La segunda es de origen griego. Es la historia de Prometeo, que robó el fuego a los dioses para dárselo a los hombres, sus mediohermanos. Zeus, que pretendía, como Jehová, mantener el monopolio del conocimiento, hizo encadenar a Prometeo al monte Cáucaso. Un águila, o un buitre acudía cada mañana a comérsele el hígado. Y para que la tortura fuera eterna, su hígado volvía a regenerarse cada noche. 


La tercera también viene de Grecia. Es la del cazador Actéon, que deseaba ver a Artemisa sin velo. La sorprendió un día en el baño, en el bosque. Pero cuando ella lo vio,  lo transformó en ciervo y fue devorado por sus perros.


Los dos últimos relatos indican que es necesario, literalmente, sacrificar una libra de carne, cuando no es todo el cuerpo, en pago de la visión que los celosos dioses se habían reservado exclusivamente para ellos. Es un hecho. Los primeros que se comprometieron con la escritura, en pensar con el apoyo de la letra, percibieron de inmediato la hostilidad fundamental, tenaz, de la región donde se zambullían. El habla está en nuestro equipamiento genético, y las formas de pensamiento que lo acompañan. Pero no a escritura, ni los misterios que permite alcanzar, desvelar.


Los dioses no se rindieron. Cada uno de nosotros, cuando entra en la tierra protegida de su sentido por los trazos de la escritura, debe expiar, pagar el tributo de la duda y del dolor, la libra de carne que los poderes ocultos exigen a los mortales letrados. Y es desalentador pensar que apenas si habremos reconocido los pasos de este mundo, el nuestro, a cambio. Heráclito, otro griego, lo intuyó. “Ningún hombre, dice, podrá explorar  por completo el territorio de su alma”.


La mayor parte de la población está alfabetizada, pero el acceso a los productos más elaborados, lo más excepcional de la cultura letrada, sigue estando limitado a una minoría. Formalmente, no hay joven francés que no pueda descifrar los libros más bellos que se hayan escrito jamás. Pero realmente –basta con mirar las cifras editoriales– sólo ciertas categorías de la población viven familiarizadas con las grandes obras del pasado y del presente.


La escala de la renta en Francia empieza de uno al diez mil euros.
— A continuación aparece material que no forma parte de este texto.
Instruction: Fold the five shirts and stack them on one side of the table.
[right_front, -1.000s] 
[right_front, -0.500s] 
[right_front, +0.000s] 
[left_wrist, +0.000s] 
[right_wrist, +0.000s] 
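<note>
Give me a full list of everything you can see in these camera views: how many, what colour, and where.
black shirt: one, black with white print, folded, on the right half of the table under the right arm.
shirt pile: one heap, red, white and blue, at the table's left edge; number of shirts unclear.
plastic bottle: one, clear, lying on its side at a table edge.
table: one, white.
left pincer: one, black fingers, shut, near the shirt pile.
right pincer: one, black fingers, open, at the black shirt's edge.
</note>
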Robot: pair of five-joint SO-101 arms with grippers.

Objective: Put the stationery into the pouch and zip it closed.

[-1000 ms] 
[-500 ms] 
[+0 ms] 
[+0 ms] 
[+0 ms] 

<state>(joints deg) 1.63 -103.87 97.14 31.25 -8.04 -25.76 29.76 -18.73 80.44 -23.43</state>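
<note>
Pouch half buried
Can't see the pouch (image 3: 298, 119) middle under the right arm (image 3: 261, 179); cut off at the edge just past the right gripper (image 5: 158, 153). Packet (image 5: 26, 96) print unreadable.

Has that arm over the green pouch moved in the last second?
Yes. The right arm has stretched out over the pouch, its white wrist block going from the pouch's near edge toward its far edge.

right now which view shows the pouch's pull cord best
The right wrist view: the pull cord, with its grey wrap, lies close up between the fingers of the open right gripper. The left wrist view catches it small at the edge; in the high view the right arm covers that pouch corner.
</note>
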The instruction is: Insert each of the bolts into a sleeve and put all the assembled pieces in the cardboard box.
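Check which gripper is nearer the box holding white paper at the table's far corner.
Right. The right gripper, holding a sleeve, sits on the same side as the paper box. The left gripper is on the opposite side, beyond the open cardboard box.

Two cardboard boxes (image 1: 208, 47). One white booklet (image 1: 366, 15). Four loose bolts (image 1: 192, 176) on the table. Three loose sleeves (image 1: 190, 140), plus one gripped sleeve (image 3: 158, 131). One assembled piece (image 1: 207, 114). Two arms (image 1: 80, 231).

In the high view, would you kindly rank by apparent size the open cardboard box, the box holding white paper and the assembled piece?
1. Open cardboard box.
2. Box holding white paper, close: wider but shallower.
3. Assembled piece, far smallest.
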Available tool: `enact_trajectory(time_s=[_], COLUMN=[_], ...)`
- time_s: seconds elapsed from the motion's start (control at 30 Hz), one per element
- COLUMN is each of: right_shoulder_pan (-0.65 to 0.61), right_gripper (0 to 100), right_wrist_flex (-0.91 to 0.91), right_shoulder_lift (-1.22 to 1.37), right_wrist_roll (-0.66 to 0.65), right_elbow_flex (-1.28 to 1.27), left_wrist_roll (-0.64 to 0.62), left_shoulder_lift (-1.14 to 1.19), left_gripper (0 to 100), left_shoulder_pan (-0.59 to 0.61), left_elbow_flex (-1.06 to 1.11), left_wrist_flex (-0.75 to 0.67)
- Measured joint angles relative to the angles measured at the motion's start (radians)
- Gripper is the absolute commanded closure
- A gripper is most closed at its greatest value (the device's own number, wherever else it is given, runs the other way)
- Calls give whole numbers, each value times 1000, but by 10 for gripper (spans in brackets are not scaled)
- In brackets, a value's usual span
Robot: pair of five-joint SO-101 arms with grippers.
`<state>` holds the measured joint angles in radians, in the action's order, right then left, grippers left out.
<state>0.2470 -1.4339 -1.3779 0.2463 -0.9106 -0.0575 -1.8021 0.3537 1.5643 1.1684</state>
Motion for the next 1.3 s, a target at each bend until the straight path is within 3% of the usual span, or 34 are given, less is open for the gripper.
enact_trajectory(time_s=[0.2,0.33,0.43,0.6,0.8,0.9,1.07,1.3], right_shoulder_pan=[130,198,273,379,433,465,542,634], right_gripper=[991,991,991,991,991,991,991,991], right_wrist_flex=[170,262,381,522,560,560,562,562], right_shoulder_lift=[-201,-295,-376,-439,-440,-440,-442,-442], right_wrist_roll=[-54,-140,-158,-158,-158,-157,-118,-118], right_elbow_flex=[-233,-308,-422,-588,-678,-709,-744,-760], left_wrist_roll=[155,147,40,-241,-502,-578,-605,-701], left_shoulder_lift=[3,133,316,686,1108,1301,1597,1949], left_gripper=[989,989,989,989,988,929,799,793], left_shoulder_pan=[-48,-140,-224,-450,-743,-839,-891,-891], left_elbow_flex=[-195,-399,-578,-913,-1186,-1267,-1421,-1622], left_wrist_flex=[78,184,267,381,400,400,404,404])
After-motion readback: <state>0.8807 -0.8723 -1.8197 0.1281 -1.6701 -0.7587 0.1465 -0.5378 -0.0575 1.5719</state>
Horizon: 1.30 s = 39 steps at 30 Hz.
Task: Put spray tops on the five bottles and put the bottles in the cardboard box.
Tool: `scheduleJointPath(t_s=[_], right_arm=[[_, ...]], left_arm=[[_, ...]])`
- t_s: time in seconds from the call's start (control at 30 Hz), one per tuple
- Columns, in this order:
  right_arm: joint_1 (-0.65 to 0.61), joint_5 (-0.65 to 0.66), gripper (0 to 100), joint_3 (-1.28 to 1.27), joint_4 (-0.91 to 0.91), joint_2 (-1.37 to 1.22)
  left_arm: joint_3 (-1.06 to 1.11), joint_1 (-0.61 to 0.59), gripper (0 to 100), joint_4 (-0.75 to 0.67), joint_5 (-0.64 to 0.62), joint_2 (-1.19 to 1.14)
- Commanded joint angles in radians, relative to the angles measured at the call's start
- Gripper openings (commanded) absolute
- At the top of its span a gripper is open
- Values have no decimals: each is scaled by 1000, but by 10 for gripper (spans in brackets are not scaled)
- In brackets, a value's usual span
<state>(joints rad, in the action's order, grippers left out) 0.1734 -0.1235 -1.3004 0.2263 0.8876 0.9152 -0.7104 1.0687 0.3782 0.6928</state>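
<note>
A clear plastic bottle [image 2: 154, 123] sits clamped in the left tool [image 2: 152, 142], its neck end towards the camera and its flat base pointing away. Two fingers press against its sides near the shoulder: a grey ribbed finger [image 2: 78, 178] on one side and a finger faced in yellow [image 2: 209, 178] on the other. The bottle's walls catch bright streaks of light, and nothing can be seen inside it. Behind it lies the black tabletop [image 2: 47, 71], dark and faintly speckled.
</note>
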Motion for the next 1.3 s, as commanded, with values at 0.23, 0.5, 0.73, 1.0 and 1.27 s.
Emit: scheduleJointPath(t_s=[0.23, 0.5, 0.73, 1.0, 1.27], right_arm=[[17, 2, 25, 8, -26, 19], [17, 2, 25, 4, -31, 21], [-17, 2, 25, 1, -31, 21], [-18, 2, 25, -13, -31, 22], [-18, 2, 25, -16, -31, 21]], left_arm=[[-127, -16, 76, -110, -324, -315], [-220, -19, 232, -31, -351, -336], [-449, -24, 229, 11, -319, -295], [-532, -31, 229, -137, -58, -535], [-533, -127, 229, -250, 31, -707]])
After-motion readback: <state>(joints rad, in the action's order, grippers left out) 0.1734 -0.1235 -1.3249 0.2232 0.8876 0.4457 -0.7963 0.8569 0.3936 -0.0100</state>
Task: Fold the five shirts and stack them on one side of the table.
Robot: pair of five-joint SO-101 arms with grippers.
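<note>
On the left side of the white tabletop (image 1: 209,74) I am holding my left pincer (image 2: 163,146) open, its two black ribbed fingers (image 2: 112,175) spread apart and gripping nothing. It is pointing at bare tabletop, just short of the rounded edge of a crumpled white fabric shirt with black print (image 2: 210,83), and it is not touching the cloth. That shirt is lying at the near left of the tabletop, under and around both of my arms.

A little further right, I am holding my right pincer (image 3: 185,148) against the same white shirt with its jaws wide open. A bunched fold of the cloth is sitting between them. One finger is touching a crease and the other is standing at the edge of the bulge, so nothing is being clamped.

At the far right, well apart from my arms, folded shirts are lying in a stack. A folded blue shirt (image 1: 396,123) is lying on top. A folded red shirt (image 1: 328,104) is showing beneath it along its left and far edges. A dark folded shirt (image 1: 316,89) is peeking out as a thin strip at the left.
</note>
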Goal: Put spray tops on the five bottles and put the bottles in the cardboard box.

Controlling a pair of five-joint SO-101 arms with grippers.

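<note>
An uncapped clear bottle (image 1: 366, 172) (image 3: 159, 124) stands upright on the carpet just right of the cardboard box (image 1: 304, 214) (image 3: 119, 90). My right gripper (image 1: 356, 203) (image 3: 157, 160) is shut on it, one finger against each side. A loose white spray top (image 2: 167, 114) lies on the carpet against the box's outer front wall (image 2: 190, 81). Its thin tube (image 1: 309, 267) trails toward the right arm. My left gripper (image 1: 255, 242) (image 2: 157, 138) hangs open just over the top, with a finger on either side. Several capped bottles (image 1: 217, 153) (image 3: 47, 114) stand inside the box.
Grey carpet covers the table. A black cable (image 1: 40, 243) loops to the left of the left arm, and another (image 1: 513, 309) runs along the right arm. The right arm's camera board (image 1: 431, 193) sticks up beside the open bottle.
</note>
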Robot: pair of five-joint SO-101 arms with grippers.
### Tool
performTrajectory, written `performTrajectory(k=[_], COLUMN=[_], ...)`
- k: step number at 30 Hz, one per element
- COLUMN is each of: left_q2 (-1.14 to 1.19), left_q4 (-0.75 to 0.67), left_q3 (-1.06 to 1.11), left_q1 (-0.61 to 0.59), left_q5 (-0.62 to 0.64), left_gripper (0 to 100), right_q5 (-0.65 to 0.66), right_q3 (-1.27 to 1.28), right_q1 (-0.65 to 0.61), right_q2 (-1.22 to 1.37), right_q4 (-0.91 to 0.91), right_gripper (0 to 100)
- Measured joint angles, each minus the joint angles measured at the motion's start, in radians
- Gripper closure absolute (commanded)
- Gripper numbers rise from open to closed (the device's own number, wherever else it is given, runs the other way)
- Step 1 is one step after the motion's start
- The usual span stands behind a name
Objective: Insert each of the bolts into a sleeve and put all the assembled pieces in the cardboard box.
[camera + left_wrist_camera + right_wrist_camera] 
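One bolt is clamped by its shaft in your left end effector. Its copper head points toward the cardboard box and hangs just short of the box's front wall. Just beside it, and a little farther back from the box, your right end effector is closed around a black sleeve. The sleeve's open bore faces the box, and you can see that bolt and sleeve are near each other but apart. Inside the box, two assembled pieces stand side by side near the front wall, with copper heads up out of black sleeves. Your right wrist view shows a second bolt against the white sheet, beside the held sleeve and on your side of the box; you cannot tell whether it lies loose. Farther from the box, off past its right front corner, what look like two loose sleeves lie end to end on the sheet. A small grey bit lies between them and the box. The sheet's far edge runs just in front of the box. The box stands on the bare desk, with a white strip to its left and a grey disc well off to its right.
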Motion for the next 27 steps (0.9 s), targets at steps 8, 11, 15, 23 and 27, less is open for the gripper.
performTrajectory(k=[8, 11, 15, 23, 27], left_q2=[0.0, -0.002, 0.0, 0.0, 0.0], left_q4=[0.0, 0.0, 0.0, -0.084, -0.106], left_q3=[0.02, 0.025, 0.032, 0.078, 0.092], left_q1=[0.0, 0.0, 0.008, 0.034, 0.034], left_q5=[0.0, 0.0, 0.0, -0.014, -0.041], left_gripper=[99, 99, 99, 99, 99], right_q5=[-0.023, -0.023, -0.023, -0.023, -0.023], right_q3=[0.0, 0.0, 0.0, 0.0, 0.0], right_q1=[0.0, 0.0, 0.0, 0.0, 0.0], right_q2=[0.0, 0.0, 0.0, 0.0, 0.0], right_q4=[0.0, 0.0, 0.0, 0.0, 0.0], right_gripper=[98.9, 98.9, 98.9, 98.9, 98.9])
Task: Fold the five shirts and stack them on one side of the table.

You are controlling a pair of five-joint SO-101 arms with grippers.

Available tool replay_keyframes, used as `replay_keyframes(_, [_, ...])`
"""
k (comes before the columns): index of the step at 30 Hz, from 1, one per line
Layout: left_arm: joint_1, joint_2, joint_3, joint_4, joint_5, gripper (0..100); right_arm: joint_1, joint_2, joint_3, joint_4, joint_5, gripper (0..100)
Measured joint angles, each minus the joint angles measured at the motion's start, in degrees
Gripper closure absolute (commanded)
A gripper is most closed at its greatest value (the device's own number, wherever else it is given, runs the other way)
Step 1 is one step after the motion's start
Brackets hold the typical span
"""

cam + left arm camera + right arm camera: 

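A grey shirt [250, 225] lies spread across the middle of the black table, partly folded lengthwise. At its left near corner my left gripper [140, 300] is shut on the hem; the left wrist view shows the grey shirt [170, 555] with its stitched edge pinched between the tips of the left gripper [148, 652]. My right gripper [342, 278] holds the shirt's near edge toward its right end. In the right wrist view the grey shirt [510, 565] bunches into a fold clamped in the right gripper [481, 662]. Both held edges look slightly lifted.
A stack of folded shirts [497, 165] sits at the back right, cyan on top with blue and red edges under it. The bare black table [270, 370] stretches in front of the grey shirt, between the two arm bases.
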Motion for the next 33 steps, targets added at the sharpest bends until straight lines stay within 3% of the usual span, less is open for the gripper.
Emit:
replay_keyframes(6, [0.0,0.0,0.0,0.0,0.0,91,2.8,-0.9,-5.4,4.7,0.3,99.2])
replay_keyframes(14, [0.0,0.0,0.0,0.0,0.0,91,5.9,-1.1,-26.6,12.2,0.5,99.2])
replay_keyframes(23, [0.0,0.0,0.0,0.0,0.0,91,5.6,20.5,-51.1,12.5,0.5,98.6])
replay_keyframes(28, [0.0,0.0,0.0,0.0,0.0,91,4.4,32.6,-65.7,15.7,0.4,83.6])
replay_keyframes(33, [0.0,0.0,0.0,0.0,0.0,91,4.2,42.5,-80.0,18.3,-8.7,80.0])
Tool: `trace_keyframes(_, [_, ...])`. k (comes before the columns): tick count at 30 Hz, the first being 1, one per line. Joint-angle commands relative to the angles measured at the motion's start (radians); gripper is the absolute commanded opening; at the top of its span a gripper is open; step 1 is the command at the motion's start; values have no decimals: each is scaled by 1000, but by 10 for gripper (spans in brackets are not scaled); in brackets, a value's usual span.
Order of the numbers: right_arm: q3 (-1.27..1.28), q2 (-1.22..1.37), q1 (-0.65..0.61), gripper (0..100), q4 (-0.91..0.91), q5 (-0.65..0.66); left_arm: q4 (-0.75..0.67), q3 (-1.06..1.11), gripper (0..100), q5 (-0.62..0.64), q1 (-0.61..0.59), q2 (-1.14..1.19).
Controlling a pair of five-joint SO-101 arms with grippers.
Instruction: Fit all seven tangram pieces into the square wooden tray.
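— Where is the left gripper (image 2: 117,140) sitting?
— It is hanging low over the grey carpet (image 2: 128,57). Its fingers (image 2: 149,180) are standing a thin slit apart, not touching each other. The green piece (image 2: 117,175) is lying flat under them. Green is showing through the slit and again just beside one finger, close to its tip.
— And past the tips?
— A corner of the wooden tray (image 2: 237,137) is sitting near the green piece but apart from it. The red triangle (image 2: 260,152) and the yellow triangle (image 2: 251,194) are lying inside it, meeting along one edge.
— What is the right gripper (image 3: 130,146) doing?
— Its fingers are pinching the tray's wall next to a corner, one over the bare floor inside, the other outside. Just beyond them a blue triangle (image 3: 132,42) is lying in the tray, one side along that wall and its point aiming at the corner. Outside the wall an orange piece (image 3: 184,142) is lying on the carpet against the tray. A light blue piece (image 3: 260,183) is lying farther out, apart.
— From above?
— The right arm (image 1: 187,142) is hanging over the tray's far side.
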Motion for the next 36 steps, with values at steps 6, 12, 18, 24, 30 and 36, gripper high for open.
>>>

Me pregunto si la distribución de los bienes inmateriales, pero tan reales, del espíritu, no es aún más desigual.


Las grandes obras literarias no son simplemente propiedades relativas, signos de estatus, elementos de distinción. Son armas para la libertad, herramientas para la emancipación y la autoconstrucción. Retomando la fórmula freudiana “el inconsciente es lo infantil, en nosotros”, Pierre Bourdieu declaró: “El inconsciente es la historia, en nosotros”. Los buenos libros son espejos brillantes en los que descubrimos el rostro de nuestra humanidad. Ilustran el verso de Horacio, “De te fabula narratur”: es de ti de quien se habla en el relato. Cuando sabemos en qué consiste exactamente una cosa, ya no es la misma, ni nosotros tampoco. Ha sido objetivada, liberando así al sujeto de su tutela, de su imperio. Somos menos ella, más nosotros. La libertad del género humano, la igualdad, esta pasión francesa por excelencia, están siempre en el programa. Queda mucho tarea, y es muy laboriosa, pendiente.


Los males innombrables que se padecen, la debilidad percibida en mi mente, la desesperación que la acompaña, me han proporcionado, en cambio, la medida exacta del talento, del coraje de aquellos cuyas obras están en los estantes de la biblioteca. Tal vez sea necesario haber percibido el alto grado de resistencia de las cosas, incluida lo  que somos, a facilitar un sentido, para que la imagen un tanto académica del escritor, austero, humilde, cubierto de polvo, en bronce o en mármol, ceda a esa, cercana, viva, conmovedora, de grandes hermanos mayores que han abierto, a costa de los peores dolores, un camino.